The user visible change is that the userspace will get EAGAIN when
calling fork and the pid space is depleted because of a system wide
limit as per man page description rather than ENOMEM which we return
currently.
> It is not so obvious from your message. I believe you're turning
> some cases of ENOMEM into EAGAIN, right?
Yes, except for the case mentioned below which discusses a potential
error code for pid namespace triggered failures.

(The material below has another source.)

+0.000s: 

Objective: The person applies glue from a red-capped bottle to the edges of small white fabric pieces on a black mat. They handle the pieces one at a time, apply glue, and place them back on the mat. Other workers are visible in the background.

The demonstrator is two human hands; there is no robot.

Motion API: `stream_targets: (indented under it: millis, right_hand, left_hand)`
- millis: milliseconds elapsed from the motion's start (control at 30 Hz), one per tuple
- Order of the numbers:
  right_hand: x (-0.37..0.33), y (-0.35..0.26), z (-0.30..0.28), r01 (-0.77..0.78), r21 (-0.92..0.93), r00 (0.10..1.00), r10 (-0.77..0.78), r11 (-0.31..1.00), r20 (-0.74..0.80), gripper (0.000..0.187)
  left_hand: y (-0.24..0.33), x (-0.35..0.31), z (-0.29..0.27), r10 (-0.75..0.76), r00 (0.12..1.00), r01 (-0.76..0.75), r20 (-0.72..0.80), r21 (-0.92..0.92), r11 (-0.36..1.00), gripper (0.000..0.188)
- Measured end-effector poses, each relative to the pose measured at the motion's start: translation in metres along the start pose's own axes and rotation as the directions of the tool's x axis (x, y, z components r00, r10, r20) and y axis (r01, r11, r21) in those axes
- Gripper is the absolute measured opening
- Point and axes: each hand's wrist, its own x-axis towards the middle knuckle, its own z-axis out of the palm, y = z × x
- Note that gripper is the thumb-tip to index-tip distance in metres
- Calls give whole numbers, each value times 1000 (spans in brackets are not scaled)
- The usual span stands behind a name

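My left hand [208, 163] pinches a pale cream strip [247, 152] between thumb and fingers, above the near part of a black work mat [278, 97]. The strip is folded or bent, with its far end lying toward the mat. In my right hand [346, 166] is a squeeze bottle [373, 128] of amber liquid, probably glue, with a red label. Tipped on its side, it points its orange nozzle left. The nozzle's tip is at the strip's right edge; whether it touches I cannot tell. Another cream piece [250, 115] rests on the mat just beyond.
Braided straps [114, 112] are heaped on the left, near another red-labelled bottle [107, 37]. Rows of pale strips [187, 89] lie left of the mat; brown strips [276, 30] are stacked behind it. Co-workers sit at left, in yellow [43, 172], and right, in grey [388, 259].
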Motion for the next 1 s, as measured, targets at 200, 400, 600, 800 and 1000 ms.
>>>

> Note, by the way, that if I understandwhat you intend, this change
> would bring the implementation closer to POSIX, which specifies:
True.
HTH.
> EAGAIN The system lacked the necessary resources to create
> another process, or the system-imposed limit on the total
> number of processes under execution system-wide or by a
> single user {CHILD_MAX} would be exceeded.
>
> Thanks,
>
> Michael
>
> > I am sending that as a RFC because I am not
> > entirely sure about interaction with pid namespace which might cause
> > fork to fail. pid_ns_prepare_proc might return few error codes which are
> > not documented by man page but I am not sure whether that is actually
> > going to happen on a properly configured system.
> >
> > There doesn't seem to be a good error code for an already "closed"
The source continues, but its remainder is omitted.